David Friedman, director of cars and products for Consumers Union, the policy and mobilization arm of Consumer Reports, expressed concern that Audi would market future autonomous driving technology as a way for drivers to watch TV.

“Audi's marketing of an onboard TV for the driver is disappointing at best and irresponsible at worst,” he said, “especially if that TV can in any way be accessed in other driving modes, like adaptive cruise control.”

Other advocates also felt the coming technology, as Audi describes it in the press release, could be promising too much. 

“We have concerns about a system that would allow drivers to disengage from the driving task if the system isn’t able to completely and safely resolve any situation, up to and including reaching its limits,” said David Zuby, chief research officer for the Insurance Institute for Highway Safety.

“We think it’s irresponsible to have an automated driving system that confuses the driver as to what his responsibilities are,” he said.

How does the system let the driver know he needs to intervene? Goduto says there's a 10-second warning system that includes an automated tone, a visual cue, and a minor brake pulse. "There has to be enough time for the driver to reorient themselves and take control of the car," he said.

Audi points out in its release that the car also monitors the driver: “During highly automated travel, a small camera in the driving area detects if the driver tires or falls asleep. As soon as the speed rises above (37 mph) or the line of vehicles breaks up, the traffic jam pilot informs the driver that they need to take charge of driving once again. If they ignore this prompt and the subsequent warnings, the new A8 is braked to a standstill.”

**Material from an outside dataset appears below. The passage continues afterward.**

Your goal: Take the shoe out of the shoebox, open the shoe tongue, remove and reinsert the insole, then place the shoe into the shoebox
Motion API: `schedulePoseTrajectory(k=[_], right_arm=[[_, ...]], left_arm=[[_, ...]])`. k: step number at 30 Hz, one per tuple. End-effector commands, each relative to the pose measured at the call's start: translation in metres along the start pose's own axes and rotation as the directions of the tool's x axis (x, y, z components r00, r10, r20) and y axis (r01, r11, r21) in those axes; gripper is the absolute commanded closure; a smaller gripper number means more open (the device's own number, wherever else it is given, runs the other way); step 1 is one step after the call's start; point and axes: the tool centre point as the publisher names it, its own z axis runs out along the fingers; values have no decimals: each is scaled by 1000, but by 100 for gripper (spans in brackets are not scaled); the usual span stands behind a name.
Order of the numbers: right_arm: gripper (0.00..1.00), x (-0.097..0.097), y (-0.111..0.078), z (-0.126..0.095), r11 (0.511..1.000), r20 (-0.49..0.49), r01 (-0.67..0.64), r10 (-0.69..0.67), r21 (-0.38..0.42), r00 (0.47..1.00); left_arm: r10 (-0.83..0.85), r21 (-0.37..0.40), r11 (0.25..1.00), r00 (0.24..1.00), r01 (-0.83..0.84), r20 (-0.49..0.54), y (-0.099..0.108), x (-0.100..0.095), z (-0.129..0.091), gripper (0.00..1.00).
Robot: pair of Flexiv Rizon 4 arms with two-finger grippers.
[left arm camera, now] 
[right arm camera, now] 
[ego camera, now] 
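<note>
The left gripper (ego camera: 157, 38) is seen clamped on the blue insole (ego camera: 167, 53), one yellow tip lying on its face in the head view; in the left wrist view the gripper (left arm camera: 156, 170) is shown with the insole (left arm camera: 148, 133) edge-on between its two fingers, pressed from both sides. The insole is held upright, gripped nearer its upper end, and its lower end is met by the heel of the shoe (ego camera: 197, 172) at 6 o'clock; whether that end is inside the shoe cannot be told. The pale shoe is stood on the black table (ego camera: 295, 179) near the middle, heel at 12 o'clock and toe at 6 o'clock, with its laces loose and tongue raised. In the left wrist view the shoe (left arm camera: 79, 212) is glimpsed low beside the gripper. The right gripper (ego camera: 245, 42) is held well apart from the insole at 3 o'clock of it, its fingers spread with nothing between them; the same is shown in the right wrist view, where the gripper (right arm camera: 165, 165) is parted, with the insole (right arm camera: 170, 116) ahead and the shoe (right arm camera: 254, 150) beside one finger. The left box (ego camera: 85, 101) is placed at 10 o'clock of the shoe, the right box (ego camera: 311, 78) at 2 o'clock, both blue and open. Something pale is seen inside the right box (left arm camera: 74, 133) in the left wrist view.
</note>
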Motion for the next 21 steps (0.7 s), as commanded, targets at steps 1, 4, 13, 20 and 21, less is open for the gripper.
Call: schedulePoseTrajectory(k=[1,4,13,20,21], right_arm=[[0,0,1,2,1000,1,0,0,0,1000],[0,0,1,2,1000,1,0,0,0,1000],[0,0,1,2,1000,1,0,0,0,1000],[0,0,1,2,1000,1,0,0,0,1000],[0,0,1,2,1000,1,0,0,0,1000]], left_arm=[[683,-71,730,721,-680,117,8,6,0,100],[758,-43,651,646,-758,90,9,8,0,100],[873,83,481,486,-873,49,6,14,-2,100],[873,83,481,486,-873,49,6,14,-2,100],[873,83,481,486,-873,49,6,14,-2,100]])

Safety concerns over bringing a car to a standstill in moving traffic was raised by General Motors in a query to the National Highway Traffic Safety Administration. The agency, in its response in November 2016, did not offer a solution but urged GM to think long and hard about the issue.

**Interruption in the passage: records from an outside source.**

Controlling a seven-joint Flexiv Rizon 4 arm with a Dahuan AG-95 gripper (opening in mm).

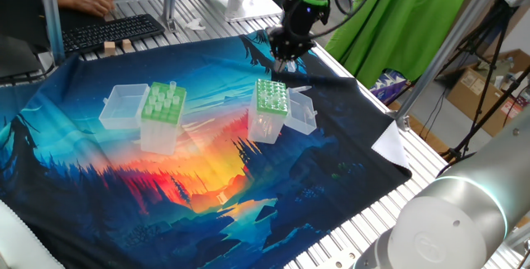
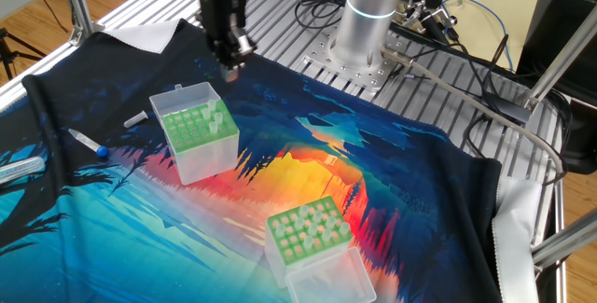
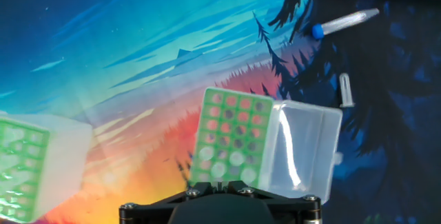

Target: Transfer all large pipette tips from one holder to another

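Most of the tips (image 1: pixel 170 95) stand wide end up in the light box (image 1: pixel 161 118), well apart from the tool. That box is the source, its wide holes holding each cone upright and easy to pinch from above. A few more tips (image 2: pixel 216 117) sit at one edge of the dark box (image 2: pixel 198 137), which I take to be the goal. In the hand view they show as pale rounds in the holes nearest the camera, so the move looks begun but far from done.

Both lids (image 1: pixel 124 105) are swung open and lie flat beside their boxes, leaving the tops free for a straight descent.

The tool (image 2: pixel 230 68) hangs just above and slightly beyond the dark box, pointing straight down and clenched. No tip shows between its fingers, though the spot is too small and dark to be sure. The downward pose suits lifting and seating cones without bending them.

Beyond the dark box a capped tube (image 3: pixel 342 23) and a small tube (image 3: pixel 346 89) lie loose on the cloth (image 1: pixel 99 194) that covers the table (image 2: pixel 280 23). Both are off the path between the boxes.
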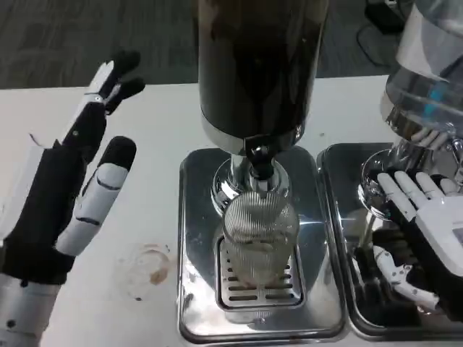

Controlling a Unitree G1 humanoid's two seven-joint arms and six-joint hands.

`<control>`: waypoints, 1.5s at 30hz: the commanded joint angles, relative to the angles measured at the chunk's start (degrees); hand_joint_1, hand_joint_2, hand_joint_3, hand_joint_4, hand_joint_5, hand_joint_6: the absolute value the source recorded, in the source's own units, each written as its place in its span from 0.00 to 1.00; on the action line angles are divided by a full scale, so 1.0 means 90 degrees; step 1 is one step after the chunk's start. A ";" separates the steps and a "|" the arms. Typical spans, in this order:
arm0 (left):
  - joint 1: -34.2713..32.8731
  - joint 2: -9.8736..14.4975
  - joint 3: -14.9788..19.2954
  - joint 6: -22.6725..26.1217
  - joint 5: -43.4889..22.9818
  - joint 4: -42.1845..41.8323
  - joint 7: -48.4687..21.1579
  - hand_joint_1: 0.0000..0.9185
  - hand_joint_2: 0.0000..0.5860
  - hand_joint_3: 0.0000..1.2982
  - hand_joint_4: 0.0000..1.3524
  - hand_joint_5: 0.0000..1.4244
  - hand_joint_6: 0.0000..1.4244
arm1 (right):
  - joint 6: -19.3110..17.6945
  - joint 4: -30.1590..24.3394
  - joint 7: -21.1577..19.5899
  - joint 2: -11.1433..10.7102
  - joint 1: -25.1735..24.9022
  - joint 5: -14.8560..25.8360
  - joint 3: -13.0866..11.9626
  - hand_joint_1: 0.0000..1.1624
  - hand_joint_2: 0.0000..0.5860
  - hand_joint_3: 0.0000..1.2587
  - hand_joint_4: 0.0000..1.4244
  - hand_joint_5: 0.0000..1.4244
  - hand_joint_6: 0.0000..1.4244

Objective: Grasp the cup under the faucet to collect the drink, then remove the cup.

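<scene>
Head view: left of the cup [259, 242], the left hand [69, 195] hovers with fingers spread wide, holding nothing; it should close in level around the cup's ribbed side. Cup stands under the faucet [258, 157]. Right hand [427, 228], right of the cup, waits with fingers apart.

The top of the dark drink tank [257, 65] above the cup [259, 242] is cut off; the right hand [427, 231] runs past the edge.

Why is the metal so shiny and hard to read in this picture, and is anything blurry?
Head view: overhead light glares off the steel drip tray and dispenser base; the ribbed cup looks hazy; the left hand, close to the camera, is slightly soft.
</scene>
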 commanded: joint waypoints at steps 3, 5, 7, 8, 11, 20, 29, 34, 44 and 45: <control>-0.0370 0.0330 -0.0023 0.0505 -0.1005 -0.0417 -0.1239 0.00 0.48 0.10 0.00 0.12 0.07 | -0.0098 0.0238 0.0070 -0.0175 -0.0228 0.0128 -0.0045 0.12 0.92 0.00 0.00 0.00 0.00; -0.0382 0.0427 0.0007 0.0661 -0.1319 -0.0562 -0.1589 0.00 0.49 0.11 0.00 0.13 0.08 | -0.0053 0.0269 0.0058 -0.0115 -0.0252 0.0138 -0.0005 0.12 0.92 0.00 0.00 0.00 0.00; -0.0378 0.0522 0.0023 0.0989 -0.1673 -0.0726 -0.1953 0.00 0.49 0.11 0.00 0.13 0.08 | -0.0045 0.0274 0.0025 -0.0062 -0.0251 0.0131 0.0051 0.12 0.92 0.00 0.00 0.00 0.00; -0.0389 0.0594 0.0015 0.1237 -0.1910 -0.0814 -0.2165 0.00 0.49 0.11 0.00 0.13 0.08 | -0.0044 0.0277 0.0010 -0.0042 -0.0250 0.0105 0.0082 0.12 0.92 0.00 0.00 0.00 0.00; -0.0423 0.0695 0.0074 0.1796 -0.2372 -0.1006 -0.2646 0.00 0.53 0.08 0.00 0.10 0.06 | 0.0001 0.0299 0.0021 0.0016 -0.0243 0.0096 0.0113 0.12 0.92 0.00 0.00 0.00 0.00; -0.0647 0.0820 0.0373 0.3164 -0.3374 -0.1337 -0.3731 0.00 0.50 0.08 0.00 0.10 0.06 | 0.0040 0.0387 -0.0047 0.0117 -0.0345 -0.0012 0.0225 0.12 0.93 0.00 0.00 0.00 0.00; -0.0569 0.0773 0.0670 0.3547 -0.3421 -0.1648 -0.4105 0.00 0.51 0.09 0.00 0.12 0.08 | 0.0117 0.0513 -0.0110 0.0247 -0.0448 -0.0060 0.0336 0.13 0.94 0.00 0.00 0.00 0.00; -0.0666 0.0799 0.0652 0.3687 -0.3310 -0.1650 -0.4256 0.00 0.46 0.13 0.00 0.15 0.08 | 0.0243 0.0529 -0.0151 0.0387 -0.0473 -0.0103 0.0364 0.13 0.95 0.00 0.00 0.00 0.00; -0.1141 0.0809 0.0399 0.4062 -0.3152 -0.1263 -0.4787 0.00 0.38 0.13 0.00 0.12 0.05 | 0.0475 0.0444 -0.0201 0.0585 -0.0410 -0.0229 0.0498 0.15 0.94 0.00 0.00 0.00 0.00; -0.1164 0.0811 0.0390 0.4088 -0.3142 -0.1257 -0.4823 0.00 0.37 0.13 0.00 0.10 0.04 | 0.0502 0.0432 -0.0201 0.0607 -0.0400 -0.0252 0.0512 0.15 0.94 0.00 0.00 0.00 0.00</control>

“We urge GM to fully consider the likely operation of the system it is contemplating and ensure that this fallback solution does not present an unreasonable risk to safety.”

Nationwide, Laws Vague on Autonomous Features

Audi acknowledges that it's a long road before its Traffic Jam Pilot technology becomes available to U.S. consumers, partly because laws governing self-driving tech vary from nation to nation and state to state in the U.S. Because of that, the automaker plans to take its time in rolling it out.

“With regard to the some of the technologies including Traffic Jam Pilot, we will be continuing to work with regulators and legislators (i.e. our recent first New York autonomous testing license) to evaluate when we bring Traffic Jam Pilot to the U.S. market,” said Audi spokeswoman Amanda Koons.

There are no current federal laws that would stop Audi from selling an A8 equipped with AI Traffic Jam Pilot in the U.S. Currently, that leaves only state laws to govern how drivers could use these systems. There is legislation under consideration in Congress that would make setting standards a federal responsibility.

Automakers prefer this approach over having to negotiate with 50 state legislatures. While 14 states currently have laws targeting distracted driving, enforcement of those laws is an ongoing issue.

Some states have laws regarding hands-free driving, Audi’s Goduto noted. "New York state has a law on the books that states (that) at all times a driver must keep one hand on the wheel while driving. It is illegal to drive without your hands on the wheel, whether your car can do it or not."

But in Florida, he noted, "a driver can be engaged in 'side tasks' during autonomous driving," he said. The law does not define what a "side task" is.